What you will do: Sift through the material below and return the lines with "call".

Data:
########

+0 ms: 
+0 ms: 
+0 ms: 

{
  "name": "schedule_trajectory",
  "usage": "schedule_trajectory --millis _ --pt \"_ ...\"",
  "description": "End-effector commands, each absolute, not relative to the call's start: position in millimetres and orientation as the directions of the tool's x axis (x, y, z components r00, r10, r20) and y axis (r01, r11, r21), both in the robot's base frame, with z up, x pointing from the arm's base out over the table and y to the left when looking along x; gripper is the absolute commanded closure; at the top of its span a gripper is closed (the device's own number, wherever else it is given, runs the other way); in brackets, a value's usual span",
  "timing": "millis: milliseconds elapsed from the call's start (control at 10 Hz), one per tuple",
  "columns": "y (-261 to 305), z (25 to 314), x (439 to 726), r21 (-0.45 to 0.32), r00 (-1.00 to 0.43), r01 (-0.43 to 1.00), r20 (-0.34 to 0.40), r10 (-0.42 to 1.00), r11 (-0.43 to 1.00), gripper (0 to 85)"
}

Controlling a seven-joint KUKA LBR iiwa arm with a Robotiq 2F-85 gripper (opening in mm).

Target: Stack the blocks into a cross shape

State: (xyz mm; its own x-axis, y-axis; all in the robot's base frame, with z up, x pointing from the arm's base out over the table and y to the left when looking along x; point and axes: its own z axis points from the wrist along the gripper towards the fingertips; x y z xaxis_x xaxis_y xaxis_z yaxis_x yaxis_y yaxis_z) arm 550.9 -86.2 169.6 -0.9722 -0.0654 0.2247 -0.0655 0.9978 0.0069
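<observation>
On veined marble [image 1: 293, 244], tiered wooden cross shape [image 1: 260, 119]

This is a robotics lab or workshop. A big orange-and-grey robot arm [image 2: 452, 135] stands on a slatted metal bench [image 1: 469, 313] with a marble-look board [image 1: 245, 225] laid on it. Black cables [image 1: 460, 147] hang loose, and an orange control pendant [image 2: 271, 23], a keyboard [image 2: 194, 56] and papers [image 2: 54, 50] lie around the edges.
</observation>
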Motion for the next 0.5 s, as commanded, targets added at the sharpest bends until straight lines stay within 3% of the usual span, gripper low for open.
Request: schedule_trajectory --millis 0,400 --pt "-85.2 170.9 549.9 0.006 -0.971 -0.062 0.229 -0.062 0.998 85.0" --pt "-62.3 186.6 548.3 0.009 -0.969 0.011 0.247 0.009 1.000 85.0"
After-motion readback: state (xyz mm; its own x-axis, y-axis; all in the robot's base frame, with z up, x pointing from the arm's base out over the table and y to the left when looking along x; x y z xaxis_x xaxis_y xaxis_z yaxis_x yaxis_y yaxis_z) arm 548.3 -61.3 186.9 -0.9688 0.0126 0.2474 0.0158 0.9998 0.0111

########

Answer to the exercise:
  "description": "End-effector commands, each absolute, not relative to the call's start: position in millimetres and orientation as the directions of the tool's x axis (x, y, z components r00, r10, r20) and y axis (r01, r11, r21), both in the robot's base frame, with z up, x pointing from the arm's base out over the table and y to the left when looking along x; gripper is the absolute commanded closure; at the top of its span a gripper is closed (the device's own number, wherever else it is given, runs the other way); in brackets, a value's usual span",
  "timing": "millis: milliseconds elapsed from the call's start (control at 10 Hz), one per tuple",

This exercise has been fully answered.